In 2018, the Tate Modern hosted a large exhibition of Jonas’s works featuring performances, displays of her props and costumes, and video and installation works. Works shown ranged from early low-fi films from the ’60s to recent installations dealing with climate change and issues of animal extinction. In an interview with Tate Jonas comments, “the installations we’ve been working on over the last two years, getting it all together. Then the performances, I’ve done big shows like this and then had performances later on after the opening; I’ve never done a show with four performances.”
The Legacy of Joan Jonas
Joan Jonas is a prolific artist, who has greatly influenced the generation of performance artists to follow. She developed her own particularly fluid language and style of working, and furthermore revolutionized the practice by incorporating video and single circuit video loops into her work. Her interest in world travel, different cultures, societal roles, the behaviours of children and animals, and in the environment were in the 1960s and still today remain the most significant of themes. Jonas has influenced both Marina Abramovic and Pipilotti Rist, who share the older artist’s long-standing interest in gender and sexuality. Richard Serra too credits Jonas for great involvement in the evolution of his artistic practice.

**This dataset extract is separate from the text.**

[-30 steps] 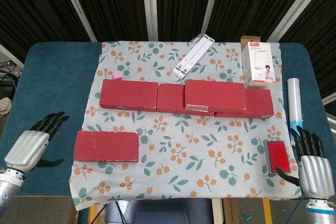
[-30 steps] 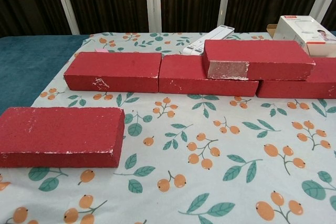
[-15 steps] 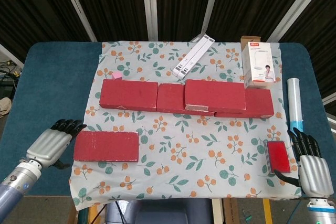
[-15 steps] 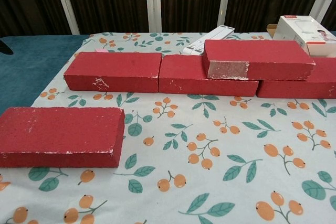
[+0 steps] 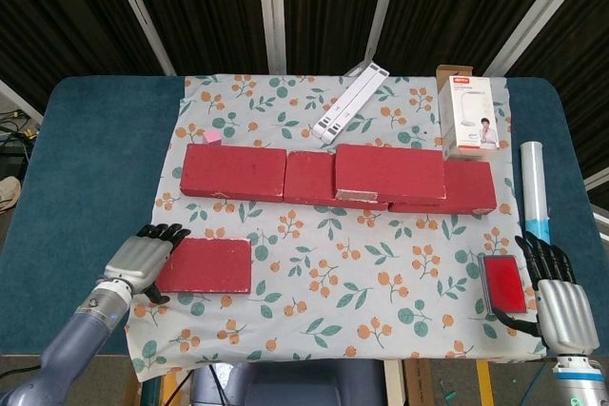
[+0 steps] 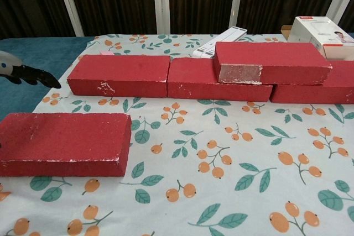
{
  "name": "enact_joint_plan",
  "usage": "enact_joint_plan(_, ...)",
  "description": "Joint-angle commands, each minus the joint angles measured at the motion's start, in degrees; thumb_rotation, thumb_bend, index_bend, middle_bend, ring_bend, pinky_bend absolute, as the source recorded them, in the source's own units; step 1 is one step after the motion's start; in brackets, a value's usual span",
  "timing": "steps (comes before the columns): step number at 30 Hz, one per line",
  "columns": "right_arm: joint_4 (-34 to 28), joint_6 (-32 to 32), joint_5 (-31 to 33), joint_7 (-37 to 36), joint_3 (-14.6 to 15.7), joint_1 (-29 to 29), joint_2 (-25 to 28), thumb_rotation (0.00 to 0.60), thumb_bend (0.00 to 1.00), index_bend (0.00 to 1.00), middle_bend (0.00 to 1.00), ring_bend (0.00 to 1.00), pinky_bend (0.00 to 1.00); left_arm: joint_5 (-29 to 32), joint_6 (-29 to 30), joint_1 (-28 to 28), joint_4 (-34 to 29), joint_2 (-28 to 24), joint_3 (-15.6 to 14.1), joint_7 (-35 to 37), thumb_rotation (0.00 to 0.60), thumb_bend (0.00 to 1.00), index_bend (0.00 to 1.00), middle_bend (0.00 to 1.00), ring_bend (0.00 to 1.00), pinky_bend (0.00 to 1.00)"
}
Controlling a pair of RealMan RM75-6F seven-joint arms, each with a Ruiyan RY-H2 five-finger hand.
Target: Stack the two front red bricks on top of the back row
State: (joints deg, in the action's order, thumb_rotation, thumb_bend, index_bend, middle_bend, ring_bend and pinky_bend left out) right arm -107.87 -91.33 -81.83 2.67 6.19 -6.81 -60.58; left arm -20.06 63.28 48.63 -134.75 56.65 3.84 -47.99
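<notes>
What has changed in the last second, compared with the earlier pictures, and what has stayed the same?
The left hand moved in from the table's left side, toward the robot's right, and now lies over the left end of the front red brick; whether it grips is unclear. The brick has not shifted. The right hand stayed beside the small red pad, barely moving. The back row and the stacked brick are unchanged.

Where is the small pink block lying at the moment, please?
In the head view, the small pink block lies on the floral cloth at the far left, just behind the leftmost back-row brick.
</notes>
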Motion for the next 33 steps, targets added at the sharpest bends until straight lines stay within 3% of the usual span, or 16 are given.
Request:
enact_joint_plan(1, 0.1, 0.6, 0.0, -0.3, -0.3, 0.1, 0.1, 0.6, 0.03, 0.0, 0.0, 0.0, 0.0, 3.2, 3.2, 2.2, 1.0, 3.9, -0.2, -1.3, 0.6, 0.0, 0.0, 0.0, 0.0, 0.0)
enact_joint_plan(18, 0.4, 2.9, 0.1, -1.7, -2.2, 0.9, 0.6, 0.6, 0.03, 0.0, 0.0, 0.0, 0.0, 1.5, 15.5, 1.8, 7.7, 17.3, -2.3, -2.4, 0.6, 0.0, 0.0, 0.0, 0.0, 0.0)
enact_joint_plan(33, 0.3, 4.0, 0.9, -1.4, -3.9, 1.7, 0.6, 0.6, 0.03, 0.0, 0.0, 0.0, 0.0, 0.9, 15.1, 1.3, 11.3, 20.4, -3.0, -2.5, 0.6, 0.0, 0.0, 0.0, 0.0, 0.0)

Indeed, Jonas acts as a major influence for contemporary artists working in the realms of performance and video across the globe. Ian White – whose work examines personal relationships, choreography, and theatre – is heavily inspired by Jonas. White had an exhibition in 2018 at the Camden Arts Centre, where he presented his series all about the ‘absence of the performer’. Much like Jonas’s My New Theater works, White sought to explore the ephemeral nature of life without the need for the artist performer to be present.
Most importantly, as a statement of Jonas’s important legacy, her recent Tate exhibition was the first performance-related retrospective to be held at this major institution. It is difficult to present to audiences an art that at its very core endeavors to shows life in motion, and asserts the idea that all is transient and forever changing.